> [TASK TO CARRY OUT]
Copy out the records below exactly as they appear.

> [DATA SUPPLIED]
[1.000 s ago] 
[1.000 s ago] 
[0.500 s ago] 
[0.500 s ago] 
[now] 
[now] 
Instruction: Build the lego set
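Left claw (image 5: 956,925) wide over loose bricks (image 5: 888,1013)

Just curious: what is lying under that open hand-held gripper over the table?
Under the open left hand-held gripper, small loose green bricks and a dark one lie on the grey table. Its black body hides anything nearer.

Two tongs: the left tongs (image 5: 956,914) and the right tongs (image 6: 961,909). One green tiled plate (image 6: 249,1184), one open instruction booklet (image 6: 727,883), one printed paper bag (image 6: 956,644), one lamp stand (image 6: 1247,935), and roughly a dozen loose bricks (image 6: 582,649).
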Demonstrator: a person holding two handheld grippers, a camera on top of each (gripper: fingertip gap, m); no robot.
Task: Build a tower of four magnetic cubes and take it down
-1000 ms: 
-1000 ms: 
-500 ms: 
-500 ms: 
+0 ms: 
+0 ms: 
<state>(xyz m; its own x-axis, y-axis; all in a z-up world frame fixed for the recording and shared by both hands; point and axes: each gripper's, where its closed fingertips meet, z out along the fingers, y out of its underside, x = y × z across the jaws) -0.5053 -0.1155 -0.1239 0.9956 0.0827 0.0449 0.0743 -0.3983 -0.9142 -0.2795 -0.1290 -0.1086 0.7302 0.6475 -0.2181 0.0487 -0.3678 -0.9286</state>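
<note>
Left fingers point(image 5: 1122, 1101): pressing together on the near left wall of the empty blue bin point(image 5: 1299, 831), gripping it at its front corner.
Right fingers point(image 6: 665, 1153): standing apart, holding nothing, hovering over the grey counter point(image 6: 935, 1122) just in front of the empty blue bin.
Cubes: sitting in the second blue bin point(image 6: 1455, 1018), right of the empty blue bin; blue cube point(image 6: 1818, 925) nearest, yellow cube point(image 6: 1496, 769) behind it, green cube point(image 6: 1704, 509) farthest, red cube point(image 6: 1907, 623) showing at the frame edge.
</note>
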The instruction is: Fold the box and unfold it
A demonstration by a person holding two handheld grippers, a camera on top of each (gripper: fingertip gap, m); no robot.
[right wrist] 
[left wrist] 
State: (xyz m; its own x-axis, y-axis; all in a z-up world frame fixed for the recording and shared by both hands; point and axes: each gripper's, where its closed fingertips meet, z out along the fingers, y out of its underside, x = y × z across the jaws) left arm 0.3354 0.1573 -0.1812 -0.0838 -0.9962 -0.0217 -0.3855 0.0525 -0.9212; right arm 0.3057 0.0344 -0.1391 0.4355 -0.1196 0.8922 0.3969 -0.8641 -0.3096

> [SOLUTION TO THE PROBLEM]
[1.000 s ago] 
[1.000 s ago] 
[0.500 s ago] 
[0.500 s ago] 
[now] 
[now] 
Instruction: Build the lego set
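Left claw (image 5: 956,925) wide over loose bricks (image 5: 888,1013)

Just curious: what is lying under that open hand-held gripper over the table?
Under the open left hand-held gripper, small loose green bricks and a dark one lie on the grey table. Its black body hides anything nearer.

Two tongs: the left tongs (image 5: 956,914) and the right tongs (image 6: 961,909). One green tiled plate (image 6: 249,1184), one open instruction booklet (image 6: 727,883), one printed paper bag (image 6: 956,644), one lamp stand (image 6: 1247,935), and roughly a dozen loose bricks (image 6: 582,649).
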Demonstrator: a person holding two handheld grippers, a camera on top of each (gripper: fingertip gap, m); no robot.
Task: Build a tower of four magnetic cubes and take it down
-1000 ms: 
-1000 ms: 
-500 ms: 
-500 ms: 
+0 ms: 
+0 ms: 
<state>(xyz m; its own x-axis, y-axis; all in a z-up world frame fixed for the recording and shared by both hands; point and axes: each gripper's, where its closed fingertips meet, z out along the fingers, y out of its underside, x = y × z across the jaws) -0.5053 -0.1155 -0.1239 0.9956 0.0827 0.0449 0.0743 -0.3983 -0.9142 -0.2795 -0.1290 -0.1086 0.7302 0.6475 -0.2181 0.0487 -0.3678 -0.9286</state>
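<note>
Left fingers point(image 5: 1122, 1101): pressing together on the near left wall of the empty blue bin point(image 5: 1299, 831), gripping it at its front corner.
Right fingers point(image 6: 665, 1153): standing apart, holding nothing, hovering over the grey counter point(image 6: 935, 1122) just in front of the empty blue bin.
Cubes: sitting in the second blue bin point(image 6: 1455, 1018), right of the empty blue bin; blue cube point(image 6: 1818, 925) nearest, yellow cube point(image 6: 1496, 769) behind it, green cube point(image 6: 1704, 509) farthest, red cube point(image 6: 1907, 623) showing at the frame edge.
</note>
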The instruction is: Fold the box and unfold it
A demonstration by a person holding two handheld grippers, a camera on top of each (gripper: fingertip gap, m); no robot.
[right wrist] 
[left wrist] 
State: (xyz m; its own x-axis, y-axis; all in a z-up world frame fixed for the recording and shared by both hands; point and axes: each gripper's, where its closed fingertips meet, z out along the fingers, y out of its underside, x = y × z across the jaws) left arm 0.3354 0.1573 -0.1812 -0.0838 -0.9962 -0.0217 -0.3855 0.0525 -0.9212; right arm 0.3057 0.0344 -0.1391 0.4355 -0.1196 0.8922 0.3969 -0.8641 -0.3096

The answer has been fully written out.